Thor was there, and Fandral and Sif, and even Olief and Astrid, and Geirny the Thief. In addition, at long last, was Sigyn, who looked at Loki with her heart laid bare and tears in her eyes. The general had warned her ahead of time, but it still hurt to see that Loki had no recollection of who she was or what they had been together. He had greeted her pleasantly enough, but she couldn't have helped but to expect more. They had been lovers for centuries. Frigga had declared them married, after Odin had declared Loki dead. Sigyn herself had quested for a year to find him, and had succeeded—had poured her own seidr into him to protect him from Chitauri torture—and now she was to accept that this was the result?
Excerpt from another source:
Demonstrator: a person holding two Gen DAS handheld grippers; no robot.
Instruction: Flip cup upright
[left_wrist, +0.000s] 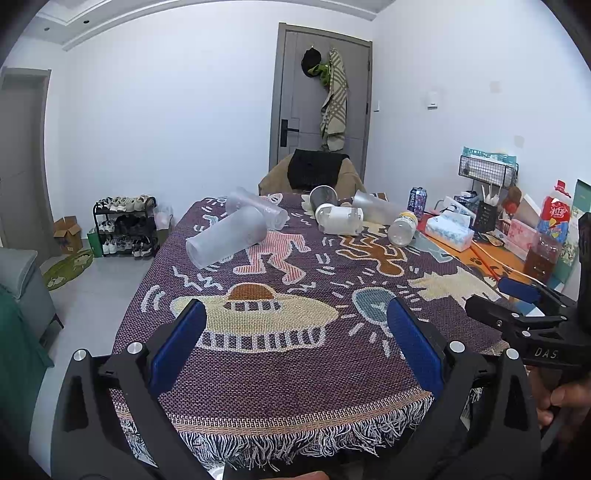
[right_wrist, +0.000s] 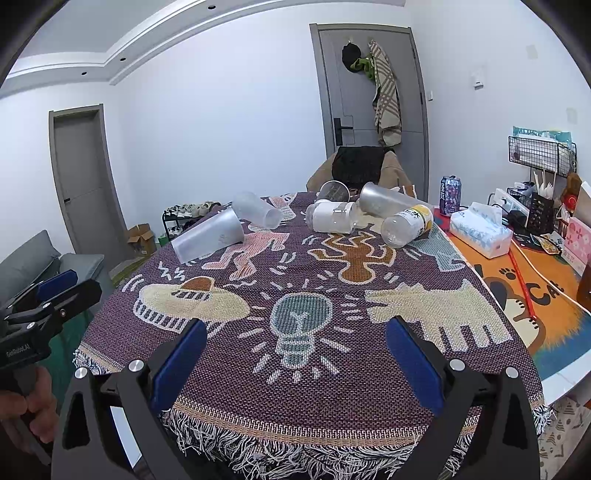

A Loki who barely remembered everyone he'd ever cared about, who looked about his own chambers with no more than polite interest, who did not smile and laugh and plan pranks and make love to her as he once had?

No.

Sigyn would fight to regain her love, with every means at her disposal.

Finally Frigga swept into the room, with Mimir a pace behind her, and they both took their seats in Loki's public room.

"Thank you for coming," said Tyr, rising from his seat. "You all know why we are assembled, so I will be brief. Each of the boxes you see here is keyed to an individual, and contains a portion of Loki's memories and seidr. Loki himself no longer knows to whom they may belong, so it falls to us to decipher their riddles and open them, to help restore Loki."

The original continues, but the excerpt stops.